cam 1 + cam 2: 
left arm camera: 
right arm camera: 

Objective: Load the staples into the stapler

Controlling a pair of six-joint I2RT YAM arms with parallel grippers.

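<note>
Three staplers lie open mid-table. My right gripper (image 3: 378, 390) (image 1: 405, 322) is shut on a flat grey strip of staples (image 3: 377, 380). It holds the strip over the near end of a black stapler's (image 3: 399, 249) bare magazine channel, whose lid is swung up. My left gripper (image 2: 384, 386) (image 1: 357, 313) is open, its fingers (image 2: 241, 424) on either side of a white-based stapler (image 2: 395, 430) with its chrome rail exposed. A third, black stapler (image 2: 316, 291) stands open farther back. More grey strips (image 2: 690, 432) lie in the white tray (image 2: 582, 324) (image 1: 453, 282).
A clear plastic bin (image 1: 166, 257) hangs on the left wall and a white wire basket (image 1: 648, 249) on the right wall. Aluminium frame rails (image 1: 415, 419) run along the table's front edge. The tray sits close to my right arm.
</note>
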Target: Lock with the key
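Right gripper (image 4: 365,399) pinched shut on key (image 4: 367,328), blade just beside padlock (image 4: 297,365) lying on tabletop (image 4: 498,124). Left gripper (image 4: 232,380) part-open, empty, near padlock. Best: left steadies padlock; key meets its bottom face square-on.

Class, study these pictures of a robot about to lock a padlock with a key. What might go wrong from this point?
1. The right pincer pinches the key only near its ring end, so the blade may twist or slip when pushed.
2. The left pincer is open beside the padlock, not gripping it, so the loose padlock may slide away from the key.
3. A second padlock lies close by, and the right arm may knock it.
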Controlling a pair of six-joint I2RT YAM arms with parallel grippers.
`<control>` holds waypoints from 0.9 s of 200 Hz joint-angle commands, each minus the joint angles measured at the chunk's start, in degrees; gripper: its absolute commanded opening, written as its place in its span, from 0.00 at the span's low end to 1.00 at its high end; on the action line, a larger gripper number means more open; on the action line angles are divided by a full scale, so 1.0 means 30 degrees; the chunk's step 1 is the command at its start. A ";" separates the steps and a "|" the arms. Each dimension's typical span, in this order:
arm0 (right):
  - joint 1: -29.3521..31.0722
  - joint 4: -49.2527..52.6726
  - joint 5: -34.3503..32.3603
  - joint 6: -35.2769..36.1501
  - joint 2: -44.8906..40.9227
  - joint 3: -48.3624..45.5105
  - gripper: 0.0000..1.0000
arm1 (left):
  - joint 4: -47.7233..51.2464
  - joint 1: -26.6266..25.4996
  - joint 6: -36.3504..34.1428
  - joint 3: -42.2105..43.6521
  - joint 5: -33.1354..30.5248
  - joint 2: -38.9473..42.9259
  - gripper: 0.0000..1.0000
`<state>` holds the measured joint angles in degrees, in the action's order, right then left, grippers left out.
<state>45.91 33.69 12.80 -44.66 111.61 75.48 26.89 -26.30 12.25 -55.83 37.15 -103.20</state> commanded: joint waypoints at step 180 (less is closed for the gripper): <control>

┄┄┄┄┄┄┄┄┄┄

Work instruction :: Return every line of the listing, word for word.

Reply to the task ::
cam 1 + cam 2: 
left arm camera: 
right arm camera: 

Objective: Load the staples into the stapler

Controlling a pair of six-joint I2RT YAM arms with parallel grippers.

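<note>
Three staplers lie open mid-table. My right gripper (image 3: 378, 390) (image 1: 405, 322) is shut on a flat grey strip of staples (image 3: 377, 380). It holds the strip over the near end of a black stapler's (image 3: 399, 249) bare magazine channel, whose lid is swung up. My left gripper (image 2: 384, 386) (image 1: 357, 313) is open, its fingers (image 2: 241, 424) on either side of a white-based stapler (image 2: 395, 430) with its chrome rail exposed. A third, black stapler (image 2: 316, 291) stands open farther back. More grey strips (image 2: 690, 432) lie in the white tray (image 2: 582, 324) (image 1: 453, 282).
A clear plastic bin (image 1: 166, 257) hangs on the left wall and a white wire basket (image 1: 648, 249) on the right wall. Aluminium frame rails (image 1: 415, 419) run along the table's front edge. The tray sits close to my right arm.
</note>
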Target: Lock with the key
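Right gripper (image 4: 365,399) pinched shut on key (image 4: 367,328), blade just beside padlock (image 4: 297,365) lying on tabletop (image 4: 498,124). Left gripper (image 4: 232,380) part-open, empty, near padlock. Best: left steadies padlock; key meets its bottom face square-on.

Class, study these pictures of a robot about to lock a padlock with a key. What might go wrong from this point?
1. The right pincer pinches the key only near its ring end, so the blade may twist or slip when pushed.
2. The left pincer is open beside the padlock, not gripping it, so the loose padlock may slide away from the key.
3. A second padlock lies close by, and the right arm may knock it.
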Controlling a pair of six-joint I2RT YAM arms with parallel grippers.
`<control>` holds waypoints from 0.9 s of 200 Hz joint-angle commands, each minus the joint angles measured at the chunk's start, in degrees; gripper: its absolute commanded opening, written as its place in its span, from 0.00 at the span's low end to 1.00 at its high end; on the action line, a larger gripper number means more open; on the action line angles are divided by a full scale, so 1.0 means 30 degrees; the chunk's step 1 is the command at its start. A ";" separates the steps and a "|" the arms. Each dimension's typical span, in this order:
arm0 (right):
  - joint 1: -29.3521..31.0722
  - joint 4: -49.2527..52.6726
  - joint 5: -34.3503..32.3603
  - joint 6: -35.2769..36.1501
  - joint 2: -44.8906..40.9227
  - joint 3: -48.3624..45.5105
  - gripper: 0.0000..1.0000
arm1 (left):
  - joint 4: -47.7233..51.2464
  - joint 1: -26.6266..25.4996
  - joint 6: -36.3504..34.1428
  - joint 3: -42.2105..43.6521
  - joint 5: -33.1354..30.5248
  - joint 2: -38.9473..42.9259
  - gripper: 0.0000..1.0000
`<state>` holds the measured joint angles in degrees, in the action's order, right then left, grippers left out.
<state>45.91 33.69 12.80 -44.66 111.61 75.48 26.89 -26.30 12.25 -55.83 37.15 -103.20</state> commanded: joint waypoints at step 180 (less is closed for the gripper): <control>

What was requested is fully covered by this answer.